Fortunately, I have recovered sufficiently enough that I am physically able to participate in life almost to the degree that I could before my diagnosis. I returned to work full-time after the disability leave following a long-planned trip to Italy with two dear friends. I returned to singing and performing with the Chicago Gay Men’s Chorus, of which I have been a member for 14 seasons. (I truly believe in the healing power of singing and music!) I returned to Pilates mat and reformer training, and my regular exercise routine at the gym. I undertook some long wished for home renovations, including a complete gut-job renovation of my kitchen. I took another trip this past fall to Ireland and Scotland. And I try to remain open and willing to say “yes” when friends invite me to do things on the spur of the moment.

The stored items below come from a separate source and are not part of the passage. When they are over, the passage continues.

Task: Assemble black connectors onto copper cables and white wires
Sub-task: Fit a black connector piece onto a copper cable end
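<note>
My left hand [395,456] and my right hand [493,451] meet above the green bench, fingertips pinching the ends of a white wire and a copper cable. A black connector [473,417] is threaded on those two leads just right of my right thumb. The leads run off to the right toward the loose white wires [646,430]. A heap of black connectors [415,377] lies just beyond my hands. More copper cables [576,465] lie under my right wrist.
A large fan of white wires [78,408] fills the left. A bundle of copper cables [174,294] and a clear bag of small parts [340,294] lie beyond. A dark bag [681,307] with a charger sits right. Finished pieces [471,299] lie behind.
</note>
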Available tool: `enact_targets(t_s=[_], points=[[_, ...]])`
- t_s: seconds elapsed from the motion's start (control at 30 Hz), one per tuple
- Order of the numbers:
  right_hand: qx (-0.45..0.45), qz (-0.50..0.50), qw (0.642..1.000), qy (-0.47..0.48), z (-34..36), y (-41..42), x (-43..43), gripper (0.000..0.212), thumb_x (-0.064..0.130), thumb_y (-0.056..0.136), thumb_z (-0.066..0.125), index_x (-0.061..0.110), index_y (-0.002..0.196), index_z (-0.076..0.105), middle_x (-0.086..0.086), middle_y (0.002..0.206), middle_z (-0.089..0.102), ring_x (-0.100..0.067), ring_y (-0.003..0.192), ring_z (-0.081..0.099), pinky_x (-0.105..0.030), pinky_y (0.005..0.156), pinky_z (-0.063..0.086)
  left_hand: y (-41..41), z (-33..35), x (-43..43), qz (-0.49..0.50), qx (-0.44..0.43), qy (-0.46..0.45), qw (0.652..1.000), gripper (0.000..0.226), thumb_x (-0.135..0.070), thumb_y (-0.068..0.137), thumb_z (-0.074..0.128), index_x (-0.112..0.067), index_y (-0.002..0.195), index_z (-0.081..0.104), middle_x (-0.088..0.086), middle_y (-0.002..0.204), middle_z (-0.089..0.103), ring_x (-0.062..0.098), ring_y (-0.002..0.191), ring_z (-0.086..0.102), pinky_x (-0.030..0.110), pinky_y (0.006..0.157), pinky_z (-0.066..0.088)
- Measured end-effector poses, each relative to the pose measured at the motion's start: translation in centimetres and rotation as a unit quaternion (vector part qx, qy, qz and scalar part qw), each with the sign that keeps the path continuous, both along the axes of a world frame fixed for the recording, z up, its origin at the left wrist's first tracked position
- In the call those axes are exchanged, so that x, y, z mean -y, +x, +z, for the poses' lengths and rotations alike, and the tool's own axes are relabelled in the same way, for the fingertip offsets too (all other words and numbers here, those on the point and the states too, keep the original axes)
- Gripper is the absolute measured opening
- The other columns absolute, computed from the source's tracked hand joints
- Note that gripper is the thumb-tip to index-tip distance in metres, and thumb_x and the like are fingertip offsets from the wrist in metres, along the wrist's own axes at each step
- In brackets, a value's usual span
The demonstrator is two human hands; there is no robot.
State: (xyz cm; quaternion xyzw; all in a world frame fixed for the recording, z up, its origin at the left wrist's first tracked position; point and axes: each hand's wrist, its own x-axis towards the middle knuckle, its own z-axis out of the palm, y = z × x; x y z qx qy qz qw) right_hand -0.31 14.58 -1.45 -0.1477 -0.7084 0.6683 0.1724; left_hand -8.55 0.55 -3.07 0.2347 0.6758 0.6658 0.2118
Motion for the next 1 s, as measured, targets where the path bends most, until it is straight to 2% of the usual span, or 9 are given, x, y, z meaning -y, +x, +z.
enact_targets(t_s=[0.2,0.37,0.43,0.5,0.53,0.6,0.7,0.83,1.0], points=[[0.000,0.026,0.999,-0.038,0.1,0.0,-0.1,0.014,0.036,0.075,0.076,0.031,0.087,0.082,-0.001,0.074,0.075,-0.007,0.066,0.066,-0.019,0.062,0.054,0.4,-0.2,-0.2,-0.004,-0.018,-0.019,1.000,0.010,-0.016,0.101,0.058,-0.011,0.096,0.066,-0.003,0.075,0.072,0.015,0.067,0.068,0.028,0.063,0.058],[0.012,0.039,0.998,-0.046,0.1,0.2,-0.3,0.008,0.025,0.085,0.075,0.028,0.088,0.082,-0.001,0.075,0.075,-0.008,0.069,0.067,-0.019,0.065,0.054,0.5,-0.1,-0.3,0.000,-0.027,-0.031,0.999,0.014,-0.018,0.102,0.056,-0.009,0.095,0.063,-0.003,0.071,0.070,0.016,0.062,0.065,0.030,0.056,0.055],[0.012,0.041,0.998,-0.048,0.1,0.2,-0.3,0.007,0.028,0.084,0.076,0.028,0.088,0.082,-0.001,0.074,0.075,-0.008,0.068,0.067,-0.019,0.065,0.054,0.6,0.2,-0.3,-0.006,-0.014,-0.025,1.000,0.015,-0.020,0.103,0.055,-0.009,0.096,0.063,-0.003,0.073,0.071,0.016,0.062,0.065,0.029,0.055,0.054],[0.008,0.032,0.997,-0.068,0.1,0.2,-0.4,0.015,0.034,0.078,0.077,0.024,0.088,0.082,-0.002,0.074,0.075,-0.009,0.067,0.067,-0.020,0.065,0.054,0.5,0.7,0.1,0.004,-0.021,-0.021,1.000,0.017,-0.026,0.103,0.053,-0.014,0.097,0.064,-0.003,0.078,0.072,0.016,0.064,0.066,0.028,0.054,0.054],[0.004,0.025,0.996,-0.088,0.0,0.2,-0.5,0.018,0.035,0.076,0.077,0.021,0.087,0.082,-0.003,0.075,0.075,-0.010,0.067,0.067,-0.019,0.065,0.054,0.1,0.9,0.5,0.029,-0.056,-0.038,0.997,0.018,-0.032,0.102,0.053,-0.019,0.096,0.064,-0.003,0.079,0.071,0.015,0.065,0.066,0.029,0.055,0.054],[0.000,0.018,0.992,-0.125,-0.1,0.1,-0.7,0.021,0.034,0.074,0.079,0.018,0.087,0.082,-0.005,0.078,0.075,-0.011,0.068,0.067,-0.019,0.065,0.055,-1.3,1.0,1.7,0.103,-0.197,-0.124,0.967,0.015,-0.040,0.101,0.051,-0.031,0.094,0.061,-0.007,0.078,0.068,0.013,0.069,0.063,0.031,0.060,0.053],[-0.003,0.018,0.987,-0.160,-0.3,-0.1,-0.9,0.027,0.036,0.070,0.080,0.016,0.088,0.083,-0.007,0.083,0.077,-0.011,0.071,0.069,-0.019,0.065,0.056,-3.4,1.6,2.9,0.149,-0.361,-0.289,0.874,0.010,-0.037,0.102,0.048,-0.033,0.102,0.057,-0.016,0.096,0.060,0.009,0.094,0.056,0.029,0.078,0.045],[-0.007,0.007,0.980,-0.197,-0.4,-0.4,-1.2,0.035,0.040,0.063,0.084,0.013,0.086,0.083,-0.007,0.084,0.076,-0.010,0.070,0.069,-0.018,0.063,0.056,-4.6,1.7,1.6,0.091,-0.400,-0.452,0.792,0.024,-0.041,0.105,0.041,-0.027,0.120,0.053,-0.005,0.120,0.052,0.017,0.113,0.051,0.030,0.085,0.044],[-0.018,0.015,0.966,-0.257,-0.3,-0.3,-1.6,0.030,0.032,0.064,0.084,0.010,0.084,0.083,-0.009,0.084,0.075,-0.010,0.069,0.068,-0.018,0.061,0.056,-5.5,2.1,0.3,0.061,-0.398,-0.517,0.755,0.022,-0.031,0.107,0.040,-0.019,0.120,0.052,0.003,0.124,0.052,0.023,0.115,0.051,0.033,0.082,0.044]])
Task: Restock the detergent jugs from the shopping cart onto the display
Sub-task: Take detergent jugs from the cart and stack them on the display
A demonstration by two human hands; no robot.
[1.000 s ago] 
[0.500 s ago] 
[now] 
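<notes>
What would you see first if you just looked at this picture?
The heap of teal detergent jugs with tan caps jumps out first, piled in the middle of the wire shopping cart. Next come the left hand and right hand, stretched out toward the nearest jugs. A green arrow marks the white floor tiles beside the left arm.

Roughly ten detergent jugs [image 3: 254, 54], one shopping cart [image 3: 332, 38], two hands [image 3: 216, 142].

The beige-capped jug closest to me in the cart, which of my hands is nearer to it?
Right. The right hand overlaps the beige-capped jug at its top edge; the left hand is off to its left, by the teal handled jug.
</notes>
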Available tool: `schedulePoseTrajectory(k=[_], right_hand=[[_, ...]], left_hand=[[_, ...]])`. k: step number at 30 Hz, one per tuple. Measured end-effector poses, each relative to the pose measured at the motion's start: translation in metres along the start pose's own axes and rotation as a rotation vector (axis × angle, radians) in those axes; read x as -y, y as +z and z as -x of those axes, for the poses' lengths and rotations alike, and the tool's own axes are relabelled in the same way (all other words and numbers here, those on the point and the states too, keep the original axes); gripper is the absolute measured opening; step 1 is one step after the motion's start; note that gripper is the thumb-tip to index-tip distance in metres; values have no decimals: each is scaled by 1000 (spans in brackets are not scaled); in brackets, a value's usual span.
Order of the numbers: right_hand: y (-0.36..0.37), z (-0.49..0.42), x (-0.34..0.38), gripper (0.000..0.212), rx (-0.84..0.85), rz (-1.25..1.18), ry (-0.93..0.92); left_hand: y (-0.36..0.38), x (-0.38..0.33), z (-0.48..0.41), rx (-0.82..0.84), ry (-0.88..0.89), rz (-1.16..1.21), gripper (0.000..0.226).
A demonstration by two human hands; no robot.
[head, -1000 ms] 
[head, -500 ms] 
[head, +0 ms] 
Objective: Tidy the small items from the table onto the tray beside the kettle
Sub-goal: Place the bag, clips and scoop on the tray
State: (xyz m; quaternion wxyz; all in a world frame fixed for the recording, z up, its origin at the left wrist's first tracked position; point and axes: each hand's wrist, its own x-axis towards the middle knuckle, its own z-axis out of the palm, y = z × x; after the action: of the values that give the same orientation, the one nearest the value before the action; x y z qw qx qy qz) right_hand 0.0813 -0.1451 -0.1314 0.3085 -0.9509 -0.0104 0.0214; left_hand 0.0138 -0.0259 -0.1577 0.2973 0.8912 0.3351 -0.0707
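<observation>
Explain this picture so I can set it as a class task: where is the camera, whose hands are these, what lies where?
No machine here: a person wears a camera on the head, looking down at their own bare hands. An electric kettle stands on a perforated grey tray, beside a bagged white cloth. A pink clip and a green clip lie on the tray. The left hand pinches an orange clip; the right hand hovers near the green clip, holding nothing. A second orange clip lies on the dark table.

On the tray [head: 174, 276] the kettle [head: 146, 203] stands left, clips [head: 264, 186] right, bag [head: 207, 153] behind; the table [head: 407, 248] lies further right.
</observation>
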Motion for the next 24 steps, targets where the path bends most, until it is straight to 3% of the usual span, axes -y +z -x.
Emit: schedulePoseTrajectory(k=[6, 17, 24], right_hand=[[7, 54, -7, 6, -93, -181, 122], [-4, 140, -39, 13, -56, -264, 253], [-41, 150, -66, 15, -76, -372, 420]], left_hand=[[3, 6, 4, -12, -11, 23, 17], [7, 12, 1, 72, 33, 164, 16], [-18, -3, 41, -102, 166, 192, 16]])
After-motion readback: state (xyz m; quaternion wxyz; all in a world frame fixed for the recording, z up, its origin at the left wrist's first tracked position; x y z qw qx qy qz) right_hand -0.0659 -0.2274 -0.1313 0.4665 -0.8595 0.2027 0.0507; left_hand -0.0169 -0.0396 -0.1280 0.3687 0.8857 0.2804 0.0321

Living in the now isn’t always the easiest, but it has been a good way for me to seize control of my life back from my diagnosis and continuing treatment. While I was recovering in 2017, a group of my colleagues participated in the American Lung Association's LUNG FORCE walk in my honor. Although I couldn’t have done it with them at that time due to my inability to walk, I promised myself that I would take up the challenge the next year. In 2018 I recruited a group of my friends and did so. We did a great job of fundraising and my team achieved the second place finish in total funds raised at the Chicago walk. Since that time I have continued to assist the Lung Association when the opportunity has arisen. I am proud and pleased to be a member of the team for LUNG FORCE Advocacy Day in Washington, D.C. It is my hope that we can be successful in getting increased funding for lung cancer research and treatment. It is only through continued research that more immunotherapy and other life-saving treatments will be discovered and utilized. I am filled with gratitude to still be alive and in the position to be able to help the American Lung Association with its mission. May we succeed beyond all expectations!!